Conan had raced here for her? He’d kissed her. That renewed her energy enough to struggle with the flimsy strings of her hospital gown, while she studied his turned back.
Even in the loose denim work shirt his shoulders were as wide as a quarterback’s. She was pretty certain he was bunching his fists as she struggled with untying the gown. Tense energy and possibly fury rolled off of him.
“Won’t it look suspicious if I leave before the police can question me?” she asked as she eased her injured shoulder into the pullover shirt.
“Are you prepared to tell them you don’t remember a thing?”
“Well, that’s pretty close to the truth. I don’t remember a whole lot. I don’t even know why we’re running.”
He nodded once, as if accepting that. “Okay, pull the covers over you so he doesn’t notice the IV or scrubs. I’ll let him in. Look pathetic. Tell him your head hurts, you don’t remember, whatever.”
“I’m betting I look pathetic without trying, and I really don’t remember. Can you steal real shoes for me while you’re out tracking down the cops?” She tried to keep her tone light, but she still wasn’t thinking straight.
Conan swung back around, filled his fist with her disheveled curls, and kissed her soundly before backing away again. “I’ll get you a cap to cover all this gorgeous hair or they’ll see you a mile away. Be right back. Remember, pathetic, not Venus coming to life.”
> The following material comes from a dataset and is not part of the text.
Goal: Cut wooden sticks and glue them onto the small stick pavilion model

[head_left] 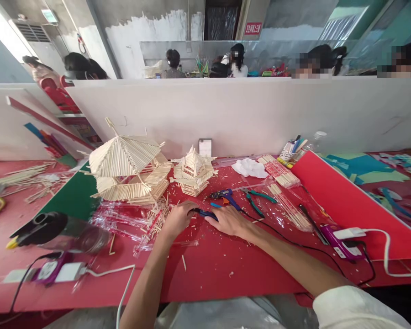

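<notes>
Tabletop (198, 274), big pavilion (123, 157), small pavilion (194, 170), then us just in front: right hand (231, 220) wrapped round blue tool (206, 213), left hand (181, 215) curled at its tip, can't tell if pinching anything. Guessing we're trimming; next snip needs steadiness.

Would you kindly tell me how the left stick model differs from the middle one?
The left model looks much larger than the middle model. The left model has a broad, umbrella-like main roof; the middle model has a small pointed top above a wider tier. Both are pale and built from thin sticks.
</notes>
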Action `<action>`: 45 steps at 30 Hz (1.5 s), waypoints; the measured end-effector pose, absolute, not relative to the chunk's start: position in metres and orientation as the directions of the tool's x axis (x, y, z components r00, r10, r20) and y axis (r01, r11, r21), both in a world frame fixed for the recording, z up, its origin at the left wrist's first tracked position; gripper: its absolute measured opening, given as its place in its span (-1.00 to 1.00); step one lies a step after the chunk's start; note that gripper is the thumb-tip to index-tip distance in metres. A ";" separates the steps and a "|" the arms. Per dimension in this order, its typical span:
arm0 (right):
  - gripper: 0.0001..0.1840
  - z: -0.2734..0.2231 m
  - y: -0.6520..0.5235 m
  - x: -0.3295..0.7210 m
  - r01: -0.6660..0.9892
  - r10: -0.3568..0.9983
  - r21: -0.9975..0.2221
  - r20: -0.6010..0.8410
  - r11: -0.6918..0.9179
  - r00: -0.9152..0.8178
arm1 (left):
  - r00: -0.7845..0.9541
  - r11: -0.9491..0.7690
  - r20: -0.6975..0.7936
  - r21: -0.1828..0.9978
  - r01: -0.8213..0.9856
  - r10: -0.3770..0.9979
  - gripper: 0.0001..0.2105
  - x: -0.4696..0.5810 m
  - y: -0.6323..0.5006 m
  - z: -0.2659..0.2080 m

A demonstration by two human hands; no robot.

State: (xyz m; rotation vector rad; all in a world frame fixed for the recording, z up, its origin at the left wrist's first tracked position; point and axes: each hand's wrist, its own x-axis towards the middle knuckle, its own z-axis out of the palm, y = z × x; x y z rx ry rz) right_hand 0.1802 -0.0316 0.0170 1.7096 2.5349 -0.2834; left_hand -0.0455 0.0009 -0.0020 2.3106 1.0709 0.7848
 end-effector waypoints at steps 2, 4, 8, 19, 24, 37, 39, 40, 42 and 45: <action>-0.39 0.016 -0.031 0.180 0.927 0.913 -0.097 -0.159 0.363 -0.375 | 0.530 -0.579 0.288 0.611 0.539 0.797 -0.57 -0.045 0.001 -0.001; -0.38 0.014 -0.031 0.181 0.923 0.912 -0.092 -0.149 0.372 -0.383 | 0.532 -0.576 0.280 0.607 0.547 0.799 -0.57 -0.044 0.001 -0.002; -0.35 0.009 -0.029 0.184 0.925 0.916 -0.078 -0.131 0.371 -0.378 | 0.532 -0.573 0.277 0.613 0.543 0.800 -0.56 -0.043 0.001 -0.004; -0.35 0.006 -0.026 0.187 0.934 0.929 -0.052 -0.101 0.353 -0.357 | 0.512 -0.607 0.347 0.591 0.531 0.786 -0.54 -0.041 0.002 -0.008; -0.36 0.004 -0.023 0.188 0.935 0.929 -0.055 -0.104 0.350 -0.354 | 0.507 -0.614 0.361 0.580 0.535 0.783 -0.51 -0.042 0.004 -0.012; -0.37 0.013 -0.027 0.186 0.940 0.934 -0.097 -0.114 0.327 -0.337 | 0.473 -0.617 0.399 0.568 0.545 0.785 -0.58 -0.045 0.002 -0.005; -0.39 0.018 -0.029 0.184 0.940 0.936 -0.143 -0.129 0.309 -0.328 | 0.462 -0.602 0.388 0.572 0.557 0.797 -0.59 -0.047 0.002 -0.002; -0.40 0.020 -0.030 0.184 0.937 0.934 -0.170 -0.136 0.305 -0.329 | 0.454 -0.594 0.386 0.575 0.563 0.803 -0.60 -0.048 0.003 -0.002; -0.43 0.024 -0.031 0.183 0.930 0.931 -0.211 -0.147 0.302 -0.335 | 0.438 -0.584 0.388 0.581 0.567 0.811 -0.63 -0.050 0.003 -0.001; -0.42 0.026 -0.031 0.184 0.937 0.933 -0.177 -0.150 0.300 -0.327 | 0.434 -0.583 0.390 0.588 0.561 0.812 -0.64 -0.051 0.003 -0.002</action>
She blinked as he slipped out. Was that the geek being poetic? He thought her despised curls were gorgeous? Her heart fluttered a little in hope. It was preposter
ous to think of computer-brained supergeekman as even noticing her looks much less complimenting her. She must be on drugs.
But she tugged the covers over her shoulders and held the IV tube to her side. She was partially sitting up and lying listlessly against the pillow when Conan returned with the policeman.
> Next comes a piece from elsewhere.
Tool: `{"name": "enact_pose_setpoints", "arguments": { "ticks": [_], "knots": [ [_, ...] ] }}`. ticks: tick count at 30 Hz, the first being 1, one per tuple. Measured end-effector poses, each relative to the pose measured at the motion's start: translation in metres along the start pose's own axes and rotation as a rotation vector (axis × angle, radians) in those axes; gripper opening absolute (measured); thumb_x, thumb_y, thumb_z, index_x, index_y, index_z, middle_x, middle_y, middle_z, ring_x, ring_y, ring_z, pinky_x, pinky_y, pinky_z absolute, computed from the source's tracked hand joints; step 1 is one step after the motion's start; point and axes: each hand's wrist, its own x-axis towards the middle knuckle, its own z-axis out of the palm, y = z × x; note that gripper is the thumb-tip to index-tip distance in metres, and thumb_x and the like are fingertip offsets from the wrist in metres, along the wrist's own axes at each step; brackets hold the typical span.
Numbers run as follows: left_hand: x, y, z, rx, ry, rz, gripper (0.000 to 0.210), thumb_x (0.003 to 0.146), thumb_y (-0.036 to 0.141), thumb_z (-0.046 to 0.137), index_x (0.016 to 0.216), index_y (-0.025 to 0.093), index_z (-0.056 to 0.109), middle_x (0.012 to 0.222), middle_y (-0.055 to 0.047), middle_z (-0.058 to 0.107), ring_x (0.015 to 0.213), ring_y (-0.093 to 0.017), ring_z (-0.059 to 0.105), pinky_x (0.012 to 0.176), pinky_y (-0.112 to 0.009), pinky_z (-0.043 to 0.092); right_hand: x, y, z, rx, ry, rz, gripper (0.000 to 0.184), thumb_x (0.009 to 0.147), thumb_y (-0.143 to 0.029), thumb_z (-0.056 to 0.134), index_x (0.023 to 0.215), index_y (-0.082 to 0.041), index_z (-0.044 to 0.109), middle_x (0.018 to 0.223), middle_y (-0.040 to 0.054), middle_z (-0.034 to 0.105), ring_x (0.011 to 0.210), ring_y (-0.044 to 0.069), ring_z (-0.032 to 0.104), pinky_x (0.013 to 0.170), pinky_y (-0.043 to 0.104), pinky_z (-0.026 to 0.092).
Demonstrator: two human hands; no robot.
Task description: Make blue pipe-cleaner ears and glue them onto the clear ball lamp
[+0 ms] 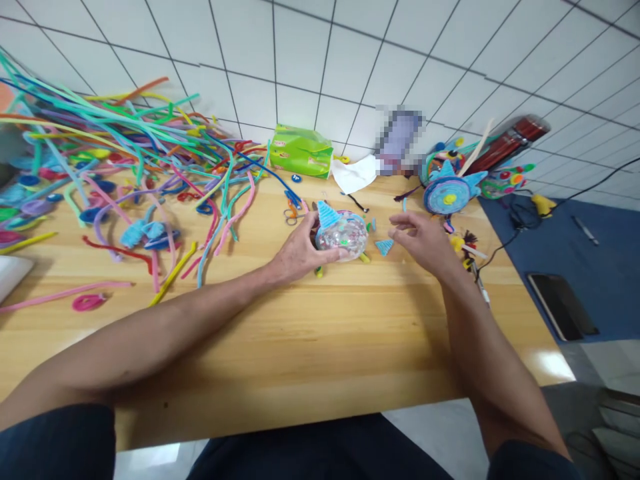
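My left hand is wrapped round a clear rounded container with small coloured bits showing through it. A striped light-blue triangle stands up from its upper left edge. My right hand hovers to the right of it, fingers loosely bent and apart, holding nothing visible. Just left of those fingertips, a second light-blue triangle lies on the wooden table. Scissors with orange handles lie behind my left hand, partly hidden.
Many coloured pipe cleaners pile up at the left. A green tissue pack and a white paper sheet rest by the tiled wall. Rightward are a blue decorated disc, a red thermos, a phone and a black cable.
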Motion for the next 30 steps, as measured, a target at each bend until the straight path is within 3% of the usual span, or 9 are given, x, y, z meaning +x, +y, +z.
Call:
{"name": "enact_pose_setpoints", "arguments": {
  "ticks": [2,6,10,14,20,24,30],
  "knots": [
    [0.0,-0.001,0.0,0.0,0.006,0.004,0.076,0.072,0.046,0.097,0.129,0.019,0.055,0.128,-0.013,0.07,0.12,-0.03,0.07,0.107,-0.047,0.06,-0.01,0.011,0.007,-0.152,-0.01,-0.035,0.025,0.088,-0.032,0.071,0.109,-0.022,0.081,0.108,0.0121,0.082,0.096,0.031,0.076,0.089,0.05,0.062],
    [0.0,-0.007,-0.001,0.022,-0.007,0.02,0.074,0.075,0.048,0.096,0.13,0.021,0.056,0.129,-0.012,0.07,0.122,-0.031,0.07,0.109,-0.051,0.061,-0.025,0.021,0.023,-0.408,-0.069,-0.117,0.028,0.093,-0.029,0.063,0.114,-0.018,0.079,0.119,0.0188,0.08,0.117,0.037,0.071,0.108,0.055,0.055],
    [0.001,-0.011,-0.004,0.032,-0.036,0.043,0.068,0.078,0.046,0.094,0.128,0.021,0.057,0.127,-0.012,0.071,0.123,-0.033,0.07,0.11,-0.054,0.061,-0.028,0.016,0.027,-0.468,-0.08,-0.078,0.019,0.093,-0.03,0.063,0.105,-0.021,0.075,0.113,0.0178,0.079,0.113,0.037,0.07,0.102,0.052,0.053],
    [0.002,-0.012,-0.006,0.007,-0.065,0.052,0.073,0.076,0.044,0.096,0.132,0.02,0.056,0.134,-0.014,0.07,0.127,-0.034,0.07,0.112,-0.055,0.06,-0.027,0.006,0.02,-0.284,-0.059,0.054,0.013,0.088,-0.031,0.07,0.099,-0.024,0.069,0.085,0.0074,0.076,0.085,0.029,0.071,0.08,0.041,0.052],
    [0.002,-0.016,-0.007,-0.028,-0.088,0.05,0.074,0.077,0.042,0.095,0.136,0.019,0.056,0.139,-0.015,0.07,0.128,-0.034,0.07,0.114,-0.054,0.059,-0.022,-0.013,0.008,0.32,0.012,0.175,0.028,0.093,-0.047,0.066,0.11,-0.025,0.061,0.06,-0.0082,0.06,0.051,0.016,0.057,0.055,0.029,0.043],
    [0.001,-0.016,-0.007,-0.007,-0.08,0.052,0.073,0.078,0.042,0.096,0.136,0.019,0.057,0.137,-0.015,0.07,0.127,-0.034,0.07,0.116,-0.056,0.057,-0.013,-0.028,0.008,0.497,0.022,0.107,0.041,0.089,-0.048,0.074,0.119,-0.026,0.058,0.067,-0.0092,0.059,0.053,0.013,0.056,0.049,0.027,0.04],
    [0.002,-0.017,-0.007,-0.025,-0.089,0.056,0.071,0.08,0.043,0.094,0.135,0.019,0.056,0.141,-0.016,0.068,0.13,-0.034,0.069,0.116,-0.058,0.057,0.005,-0.047,0.013,0.604,-0.034,-0.003,0.05,0.082,-0.042,0.086,0.12,-0.028,0.058,0.08,-0.0049,0.067,0.066,0.016,0.066,0.053,0.028,0.05]
  ]
}}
“How are you feeling, Miss Franklin?” the policeman asked, with almost-convincing concern.
“Fine, thank you,” she whispered. “Help you?”
“We just need a report so we can file charges against the man who shot you. Can you tell me what happened?”
She had the vague notion that the shooter was more teenager than man, but she wasn’t arguing while Conan sent her warning signals. He’d said she’d performed a flying stunt. That made no sense. “Can’t remember, sorry,” she whispered, tugging at the covers. “Head hurts. Anyone else hurt?”
“No, you disarmed the gunman before he could shoot again. Do you remember how you did that?”
She frowned. She really didn’t remember doing that. Maybe later, when she recovered from energy loss and brain fuzz and drugs. “No, sorry. Why me?”
“We were hoping you could tell us, ma’am. The guy isn’t talking so much as moaning. You may have unmanned him for life.”
Dorrie detected a hint of admiration beneath the stern tones. She had a vague memory of insanely using one of her tai chi motions. After her mother’s murder, she’d tried martial arts, but she lacked aggression. She had a notion the gunman had been behind the delivery driver. Her legs weren’t that long and tai chi exercises didn’t involve maiming.
Had she used her dim mak again? Uncontrolled energy arrows could be fatal. Oh, lord, please, no. She didn’t want to kill another person.
It had taken her last victim nearly a week to die.
She decided to imitate the gunman and moan, too. For effect, she added a tossed head and a groan of discomfort.